All this would seem to lay the basis for letting things be as they are. Nature has a way of pushing her own agenda. But then I remember a delicate conversation I had with a medical professional, on whether it pays, at times, to push it back with our artificial inventions, such as the famous Caesarean section, a procedure I can personally write about. And since we are dealing with birth, it might be a good time to recall that nature herself works around compromises, such as letting natural selection settle for a gestation period of 9 months – just enough for the baby to become mature enough to survive, and short of being too big to pass through the small pelvis, made smaller to permit walking on two legs.
What women bring
Therefore, whether it is feasibility to put women on top within political structures, rather than let them struggle their way up, depends on what women bring – that unique advantage – when they function at the highest levels of governments.
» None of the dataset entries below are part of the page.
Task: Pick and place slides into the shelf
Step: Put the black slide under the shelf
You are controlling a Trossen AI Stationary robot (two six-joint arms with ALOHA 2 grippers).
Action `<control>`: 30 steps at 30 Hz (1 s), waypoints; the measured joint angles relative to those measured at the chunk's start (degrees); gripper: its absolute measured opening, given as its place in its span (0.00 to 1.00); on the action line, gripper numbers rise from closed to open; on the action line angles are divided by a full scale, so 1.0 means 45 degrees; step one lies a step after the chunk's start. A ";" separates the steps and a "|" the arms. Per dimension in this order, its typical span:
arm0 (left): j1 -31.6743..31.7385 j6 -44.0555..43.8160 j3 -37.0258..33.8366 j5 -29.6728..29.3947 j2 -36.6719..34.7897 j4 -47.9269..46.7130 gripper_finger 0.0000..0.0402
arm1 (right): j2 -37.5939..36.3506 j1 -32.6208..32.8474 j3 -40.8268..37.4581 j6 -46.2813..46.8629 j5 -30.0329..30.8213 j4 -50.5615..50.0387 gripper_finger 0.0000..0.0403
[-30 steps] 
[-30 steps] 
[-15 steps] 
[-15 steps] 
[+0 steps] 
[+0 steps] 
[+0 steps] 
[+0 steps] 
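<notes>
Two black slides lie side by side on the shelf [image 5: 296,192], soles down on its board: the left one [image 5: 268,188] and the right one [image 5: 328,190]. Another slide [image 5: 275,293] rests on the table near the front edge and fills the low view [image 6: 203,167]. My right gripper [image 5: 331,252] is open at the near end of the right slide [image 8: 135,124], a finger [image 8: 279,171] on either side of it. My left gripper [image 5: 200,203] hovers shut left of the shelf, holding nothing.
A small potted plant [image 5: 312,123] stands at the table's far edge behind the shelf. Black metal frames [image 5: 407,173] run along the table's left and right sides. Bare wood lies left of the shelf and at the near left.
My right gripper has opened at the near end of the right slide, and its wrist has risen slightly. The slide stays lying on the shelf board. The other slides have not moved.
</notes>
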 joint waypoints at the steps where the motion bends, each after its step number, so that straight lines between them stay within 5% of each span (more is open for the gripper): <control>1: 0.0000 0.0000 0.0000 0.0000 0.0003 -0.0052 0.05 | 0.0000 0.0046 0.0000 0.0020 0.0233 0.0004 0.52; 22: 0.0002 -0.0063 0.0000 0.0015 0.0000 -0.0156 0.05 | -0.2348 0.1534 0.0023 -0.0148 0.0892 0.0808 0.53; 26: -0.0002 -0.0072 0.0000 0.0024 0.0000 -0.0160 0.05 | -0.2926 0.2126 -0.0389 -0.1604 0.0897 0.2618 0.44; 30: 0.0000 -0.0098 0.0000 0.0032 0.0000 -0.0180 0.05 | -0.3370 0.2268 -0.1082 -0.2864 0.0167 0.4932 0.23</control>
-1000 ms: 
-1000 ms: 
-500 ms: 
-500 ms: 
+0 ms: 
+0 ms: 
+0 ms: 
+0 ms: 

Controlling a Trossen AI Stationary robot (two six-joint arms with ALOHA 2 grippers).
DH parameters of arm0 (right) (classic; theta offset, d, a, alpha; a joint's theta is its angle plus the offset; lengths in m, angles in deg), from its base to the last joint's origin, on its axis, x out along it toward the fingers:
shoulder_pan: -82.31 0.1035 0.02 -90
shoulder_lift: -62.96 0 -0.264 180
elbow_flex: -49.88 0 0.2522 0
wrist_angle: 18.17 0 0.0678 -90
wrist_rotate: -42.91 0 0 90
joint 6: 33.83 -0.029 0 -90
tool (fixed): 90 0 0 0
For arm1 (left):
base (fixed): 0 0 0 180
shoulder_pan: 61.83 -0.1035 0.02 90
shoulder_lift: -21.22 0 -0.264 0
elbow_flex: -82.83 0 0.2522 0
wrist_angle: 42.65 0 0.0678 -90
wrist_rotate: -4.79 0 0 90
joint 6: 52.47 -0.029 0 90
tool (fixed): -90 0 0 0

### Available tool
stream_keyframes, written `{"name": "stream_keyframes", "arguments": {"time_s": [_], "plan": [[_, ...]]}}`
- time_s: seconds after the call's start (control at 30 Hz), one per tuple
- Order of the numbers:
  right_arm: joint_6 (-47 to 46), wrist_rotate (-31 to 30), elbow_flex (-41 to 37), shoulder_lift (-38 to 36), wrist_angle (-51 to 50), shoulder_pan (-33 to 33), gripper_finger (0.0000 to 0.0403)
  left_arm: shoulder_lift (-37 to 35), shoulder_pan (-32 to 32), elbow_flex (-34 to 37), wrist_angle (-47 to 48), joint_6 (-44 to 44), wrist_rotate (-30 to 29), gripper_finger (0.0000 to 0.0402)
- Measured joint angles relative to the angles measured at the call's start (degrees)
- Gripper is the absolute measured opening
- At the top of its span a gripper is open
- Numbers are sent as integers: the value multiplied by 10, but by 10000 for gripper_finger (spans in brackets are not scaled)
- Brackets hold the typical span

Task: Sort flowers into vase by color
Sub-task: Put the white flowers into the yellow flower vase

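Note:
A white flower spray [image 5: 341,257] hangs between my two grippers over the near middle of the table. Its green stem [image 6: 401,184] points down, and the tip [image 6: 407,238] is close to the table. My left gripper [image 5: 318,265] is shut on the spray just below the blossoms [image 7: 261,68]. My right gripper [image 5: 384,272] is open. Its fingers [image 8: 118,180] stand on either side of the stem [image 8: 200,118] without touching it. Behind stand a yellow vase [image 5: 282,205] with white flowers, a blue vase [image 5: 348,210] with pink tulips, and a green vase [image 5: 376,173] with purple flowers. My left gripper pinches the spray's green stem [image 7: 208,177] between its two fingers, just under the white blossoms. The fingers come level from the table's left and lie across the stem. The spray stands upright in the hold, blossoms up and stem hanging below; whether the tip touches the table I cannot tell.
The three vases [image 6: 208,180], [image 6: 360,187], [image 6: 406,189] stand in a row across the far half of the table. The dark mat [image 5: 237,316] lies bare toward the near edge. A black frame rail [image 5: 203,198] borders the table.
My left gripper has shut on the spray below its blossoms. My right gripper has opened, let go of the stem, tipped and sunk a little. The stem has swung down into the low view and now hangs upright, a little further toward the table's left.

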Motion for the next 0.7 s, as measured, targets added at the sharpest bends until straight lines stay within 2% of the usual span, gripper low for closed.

As Helen Fisher, biological anthropologist and author of the ‘The First Sex: The Natural Talents of Women and How They are Changing the World’ points out, women are more attracted to public policies that foster community health, education, children, and the elderly. They all ring like top-notch priorities for a prosperous society that is built primarily around people and their well-being, not only in times of crisis such as global pandemics, economic recessions and ecological damage. There’s also the benefit that women in power are less likely to resort to military action to settle disputes, agreeing with none other than statesman Winston Churchill that to “jaw-jaw is always better than to war-war”.
But the real answer to our question is found in the very logic of evolution and why, as an adaptation to fierce intrasexual competition, it makes more sense for men than for women to invest in status. Men are more likely to start a political career to build business networks and to climb up the ladder to get to the top, whereas, as Fisher says, women run for office because they want to improve society. It explains why in local governments women are more present and perform better. There they find it easier to create social clusters, and, once in office, can work more freely to advance issues that make a difference to the community.
Leaders who care
It resonates with what motivational speaker Simon Sinek insists is the starting point for leadership, his globally-recognised “start with why”. If political leaders are driven by purpose, and if for women the purpose is the progress and well-being of the community rather than ambition, isn’t that an offer that no country should miss?
If merit is to be conferred on the basis of what you do, how you do it, and why you do it in the first place, then we have all the reason for putting women in parliament where they are sure to secure the interests of citizens and help design a better future. I’m also making a note to self to dismiss my objection to jumpstarting and other debatable means of manoeuvring, as long as, in the broader view of things, it pays to launch women to the peak from where they can take part in the safe and sustainable governance of a country.